- Born: 11 February 1927 Innsbruck, Tyrol, Austria
- Died: 11 April 2026 (aged 99)
- Genres: Classical
- Instrument: Piano

= Ilse von Alpenheim =

Austrian pianist (1927–2026)

Ilse Margaretha Clara Helff-Hibler von Alpenheim (11 February 1927 – 11 April 2026) was an Austrian-Swiss pianist.

==Life and career==
Born in Innsbruck, she was initially trained by her mother Hermine Helff-Hibler von Alpenheim née Brunner, a piano teacher, and made her first public appearance as a soloist at the age of nine in Joseph Haydn's Piano Concerto Hob. XVIII,11. Starting from 1944 she studied with Winfried Wolf in Kitzbühel and, from 1946 to 1948, with Franz Ledwinka at the Mozarteum at Salzburg. In 1951 she moved to Switzerland.

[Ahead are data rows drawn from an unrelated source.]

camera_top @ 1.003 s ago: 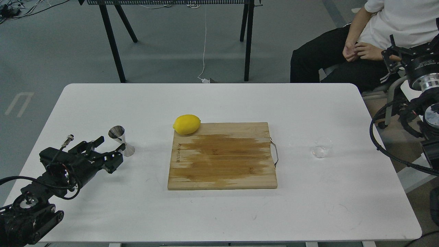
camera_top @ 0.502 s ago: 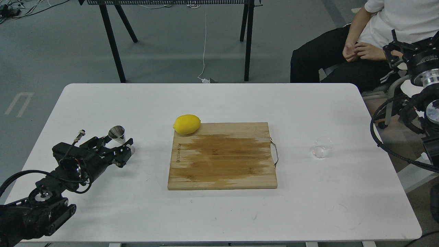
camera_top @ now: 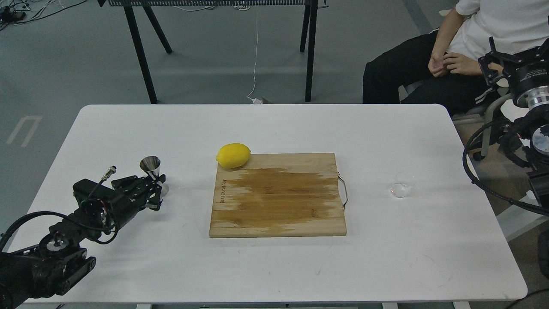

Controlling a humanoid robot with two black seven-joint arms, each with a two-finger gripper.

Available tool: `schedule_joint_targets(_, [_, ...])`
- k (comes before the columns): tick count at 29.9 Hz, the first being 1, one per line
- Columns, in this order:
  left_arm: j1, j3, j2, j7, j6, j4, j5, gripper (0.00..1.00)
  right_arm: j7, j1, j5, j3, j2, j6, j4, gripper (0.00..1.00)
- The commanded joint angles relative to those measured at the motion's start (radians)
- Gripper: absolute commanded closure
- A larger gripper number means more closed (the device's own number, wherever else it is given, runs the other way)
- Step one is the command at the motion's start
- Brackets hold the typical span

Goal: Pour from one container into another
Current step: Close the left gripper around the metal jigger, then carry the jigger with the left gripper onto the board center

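While the left gripper [camera_top: 155, 192] sits at the jigger [camera_top: 153, 172] on the worktop's [camera_top: 274, 274] left side, whether it pinches the waist cannot be told; a firm, level hold there seems wise. The right gripper [camera_top: 493, 68] hangs off-table, state unclear. The glass cup [camera_top: 402, 184], right of the cutting board [camera_top: 278, 195], appears nearly empty.

My left gripper [camera_top: 153, 189] reaches low and forward with jaws narrowed; my right gripper [camera_top: 493, 64] is raised, far right.
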Motion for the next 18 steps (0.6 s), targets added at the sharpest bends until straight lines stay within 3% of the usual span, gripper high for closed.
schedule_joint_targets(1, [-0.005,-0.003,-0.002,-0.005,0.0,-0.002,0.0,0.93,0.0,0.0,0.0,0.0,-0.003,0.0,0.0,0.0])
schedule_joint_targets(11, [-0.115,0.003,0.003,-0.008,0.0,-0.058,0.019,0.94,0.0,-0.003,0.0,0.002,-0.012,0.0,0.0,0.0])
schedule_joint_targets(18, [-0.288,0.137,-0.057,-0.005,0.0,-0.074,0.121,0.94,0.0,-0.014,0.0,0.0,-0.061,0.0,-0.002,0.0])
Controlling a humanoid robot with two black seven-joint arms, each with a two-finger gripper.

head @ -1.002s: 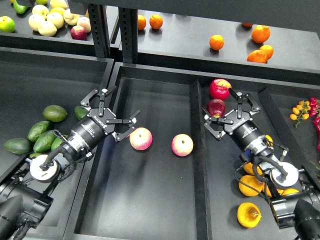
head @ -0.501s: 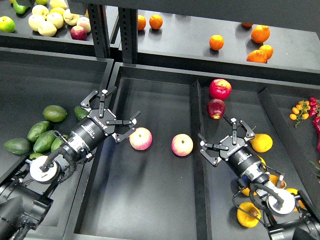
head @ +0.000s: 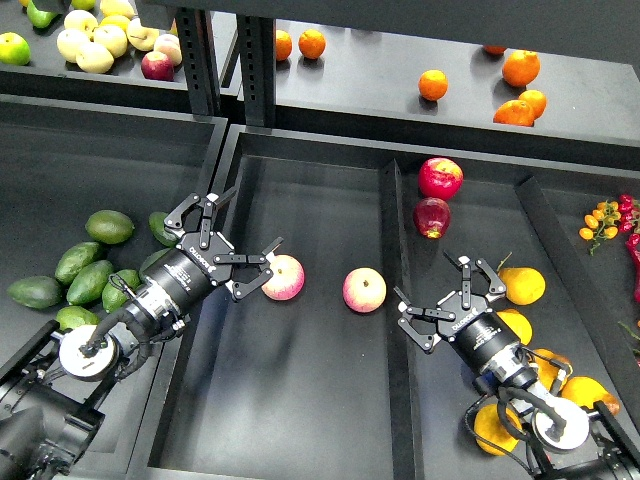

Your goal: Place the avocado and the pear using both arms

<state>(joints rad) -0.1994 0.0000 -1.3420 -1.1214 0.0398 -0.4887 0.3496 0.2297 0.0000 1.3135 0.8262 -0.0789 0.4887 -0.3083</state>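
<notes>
Several green avocados (head: pixel 90 280) lie in the left bin. My left gripper (head: pixel 250 222) is open and empty. It hangs over the left edge of the middle tray (head: pixel 300 400), just right of the avocados, and its near finger is close to a pink-yellow apple (head: pixel 283 277). Yellow-orange pears (head: pixel 522 285) lie in the right bin. My right gripper (head: pixel 425 278) is open and empty, just left of those pears and near the divider. Parts of the lower pears are hidden by my right arm.
A second pink-yellow apple (head: pixel 364 290) lies in the middle tray. Two red apples (head: pixel 440 178) sit at the back of the right bin. Cherry tomatoes (head: pixel 603 220) are at the far right. The back shelf holds oranges (head: pixel 520 68) and pale apples (head: pixel 95 45).
My right gripper has drawn back from the red apples towards me and now sits beside the pears. My left gripper has shifted slightly down and towards me. Both stay open.
</notes>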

In 1955 she met Sándor Veress, a Hungarian composer, with whom she lived for over a decade. She was instrumental in promoting the piano works of Veress. Between 1962 and 1969 she was in charge of a piano class at the Conservatory of Berne. In 1971, she married the Hungarian-American conductor and composer Antal Doráti, who wrote several works for her and with whom she developed an intensive international concert activity.

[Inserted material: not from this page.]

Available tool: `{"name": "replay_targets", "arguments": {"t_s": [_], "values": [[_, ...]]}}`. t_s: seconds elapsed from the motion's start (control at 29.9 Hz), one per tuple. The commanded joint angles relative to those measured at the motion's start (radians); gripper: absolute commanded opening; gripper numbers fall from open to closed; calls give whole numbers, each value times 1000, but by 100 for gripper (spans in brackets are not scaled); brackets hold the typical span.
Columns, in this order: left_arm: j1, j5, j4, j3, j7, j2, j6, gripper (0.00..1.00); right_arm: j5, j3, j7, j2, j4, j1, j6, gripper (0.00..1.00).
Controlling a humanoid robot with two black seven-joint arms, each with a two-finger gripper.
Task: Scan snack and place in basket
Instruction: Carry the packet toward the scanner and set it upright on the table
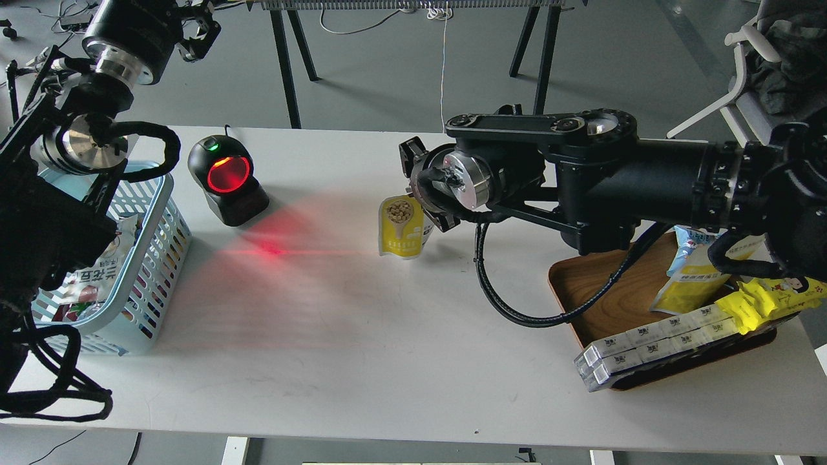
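A: Cables and the thick black links of the left arm [45, 226] fill the near left edge, and they cover part of the basket [158, 258]. Where is that arm's gripper?

B: Its far end [197, 32] is at the top of the view, dark and small. I cannot tell whether the fingers are apart or together.

A: And the right gripper [423, 194]?

B: It reaches in from the right and is clamped on the pouch [402, 227], pinching its upper right edge. The pouch hangs just below and left of the fingers, upright, with its yellow front and the round nut picture facing the camera. Its bottom edge is at the tabletop; I cannot tell if it touches.

A: What lies further left of that gripper?

B: A black scanner [227, 181] with a glowing red window stands well apart from the pouch. Its red light spreads over the table [387, 361] between them. The basket is beyond the scanner, farther left again, with a packet inside.

A: And behind the gripper, to its right?

B: A wooden tray [594, 290] sits under the arm, holding a yellow pouch with a blue top [688, 278], a bright yellow wrapper [769, 297] and white boxes [652, 345].
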Motion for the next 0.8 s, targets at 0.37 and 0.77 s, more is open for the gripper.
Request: {"name": "replay_targets", "arguments": {"t_s": [0.37, 0.77], "values": [[-8, 2, 0, 0, 9, 2, 0, 100, -7, 12, 0, 1, 4, 35, 0, 98], [-61, 9, -6, 32, 32, 46, 0, 100, -10, 126, 0, -308, 81, 164, 22, 97]]}}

Her career took her to four continents where she appeared in recitals and as a soloist with many prominent orchestras. Her chamber music partners included Max Rostal, Henryk Szeryng, Igor Ozim, Walter Grimmer, the Berner Streichquartett the Amadeus Quartet and the Camerata Bern.

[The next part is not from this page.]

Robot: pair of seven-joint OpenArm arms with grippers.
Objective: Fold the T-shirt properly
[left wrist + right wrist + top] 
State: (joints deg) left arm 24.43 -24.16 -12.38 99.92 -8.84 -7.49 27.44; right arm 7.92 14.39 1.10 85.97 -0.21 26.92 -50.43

Von Alpenheim's repertory focused mainly on the classical and early romantic composers. She recorded all the Haydn piano sonatas, concertini and concerti. The sonatas were issued on CD by the Antal Doráti Centenary Society in 2015. She also made an integral recording of the Songs Without Words by Mendelssohn. As pianist of the Arion Trio (together with Igor Ozim and Walter Grimmer), she recorded all Mozart's piano trios and the complete works of Schubert for piano and strings.

Ilse von Alpenheim died on 11 April 2026 in Muri-Gümligen near Berne at the age of 99.